E che dire Bondi? Mah!




Riportiamo per intero l'articolo del musicologo Carlo Vitali in merito alla grave situazione della cultura musicale in Italia, così come è stato pubblicato sul numero di giugno della rivista «MUSICA»



La polemica di giugno 2010


Il decreto Bondi? Da rottamare



Si può citare l’art. 9 della Costituzione, parlare di valori culturali indisponibili, di patrimonio in pericolo. Cose sacrosante, ma nel clima di psicosi sui costi e i deficit della lirica, creato ad arte da una comunicazione asservita, crediamo occorra rovesciare il tavolo per sventare una manovra che anzitutto è politica, meglio: di regime. Se accountability dev’essere, si consideri il caso delle società di calcio professionistiche (si badi bene: quotate in Borsa). Stime pubblicate alla chiusura del campionato 2009 denunciavano per i club di serie A una perdita aggregata di almeno 300 milioni di euro. Senza contare i costi pesantissimi per l’ordine pubblico, rimasti a carico dello Stato. La Consob ha nulla da dichiarare? Il ministro delle Finanze proporrà rivalse, commissariamenti di squadre, decreti-legge per un riordino del settore? Oppure l’influenza A, rivelatasi fra le più blande degli ultimi decenni: 400 milioni pagati all’azienda farmaceutica Novartis per un vaccino inutile che sta scadendo nei magazzini.
Di contro: il Fondo unico per lo spettacolo dal vivo ammonterà nel 2010 a circa 415 milioni, di cui alle Fondazioni lirico-sinfoniche toccherà il 47,5% del totale: un po’ meno di 200 milioni.
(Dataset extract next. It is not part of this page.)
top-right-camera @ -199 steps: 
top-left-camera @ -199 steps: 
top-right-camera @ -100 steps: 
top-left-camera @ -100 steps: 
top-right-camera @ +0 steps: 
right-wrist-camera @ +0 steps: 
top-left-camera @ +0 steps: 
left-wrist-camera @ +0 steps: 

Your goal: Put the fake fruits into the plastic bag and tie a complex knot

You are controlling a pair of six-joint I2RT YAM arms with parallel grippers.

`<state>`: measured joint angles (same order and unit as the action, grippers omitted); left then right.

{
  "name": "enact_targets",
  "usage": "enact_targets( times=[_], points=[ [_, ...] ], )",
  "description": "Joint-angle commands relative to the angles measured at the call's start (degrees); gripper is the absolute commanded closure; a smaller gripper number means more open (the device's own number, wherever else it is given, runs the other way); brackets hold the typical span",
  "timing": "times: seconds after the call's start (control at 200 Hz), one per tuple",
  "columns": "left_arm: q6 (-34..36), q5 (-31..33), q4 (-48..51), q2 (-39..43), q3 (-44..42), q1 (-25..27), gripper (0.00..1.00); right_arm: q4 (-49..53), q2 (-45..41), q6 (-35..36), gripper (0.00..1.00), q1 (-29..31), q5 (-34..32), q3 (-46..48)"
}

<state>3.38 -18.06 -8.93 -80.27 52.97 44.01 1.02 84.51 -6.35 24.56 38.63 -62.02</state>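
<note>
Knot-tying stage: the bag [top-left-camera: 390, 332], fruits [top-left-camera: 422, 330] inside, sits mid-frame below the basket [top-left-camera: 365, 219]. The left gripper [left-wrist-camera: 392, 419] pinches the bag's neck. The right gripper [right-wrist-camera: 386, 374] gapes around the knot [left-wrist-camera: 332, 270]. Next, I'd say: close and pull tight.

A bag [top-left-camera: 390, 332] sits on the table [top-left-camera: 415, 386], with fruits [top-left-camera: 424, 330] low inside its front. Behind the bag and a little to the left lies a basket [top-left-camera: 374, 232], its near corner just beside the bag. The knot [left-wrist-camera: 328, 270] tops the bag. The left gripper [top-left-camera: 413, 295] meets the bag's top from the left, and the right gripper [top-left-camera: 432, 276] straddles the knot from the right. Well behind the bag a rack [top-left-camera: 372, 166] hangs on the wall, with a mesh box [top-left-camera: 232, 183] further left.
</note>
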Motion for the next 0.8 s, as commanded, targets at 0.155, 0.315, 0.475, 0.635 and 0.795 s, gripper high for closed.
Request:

Di circa 200 milioni è anche lo stock di debito accumulato in dodici anni da tutte le suddette Fondazioni. Con questi ordini di grandezza, c’era proprio bisogno di una decretazione d’urgenza che viola i principi della legislazione vigente (l’ormai decotta legge Veltroni), l’autonomia negoziale delle parti sociali, le competenze del Parlamento?
Sì, perché la chiave di tutta la manovra – che al momento in cui scriviamo è ancora in alto mare – sta nel sottovalutato art. 4 del decreto Bondi, là dove esso recita: « Il Ministro per i beni e le attività culturali ridetermina [...] i criteri per l’erogazione dei contributi dello spettacolo dal vivo, nonché le modalità per la loro liquidazione e anticipazione ». Si vuole federalizzare lo Stato, si è già regionalizzata (malamente) la sanità, ma teatro, cinema, lirica, musica, circo e quant’altro dovranno dipendere da un uomo solo al comando: lo statista-poeta di Fivizzano, con una somma di poteri paragonabile solo a quella del compagno Zdanov. Al servizio e nell’interesse di chi, non è difficile capire. Non esiste alternativa praticabile alla rottamazione di questo decreto; dopodiché si dovrà varare in tempi brevi una legge organica di riforma, più che mai necessaria.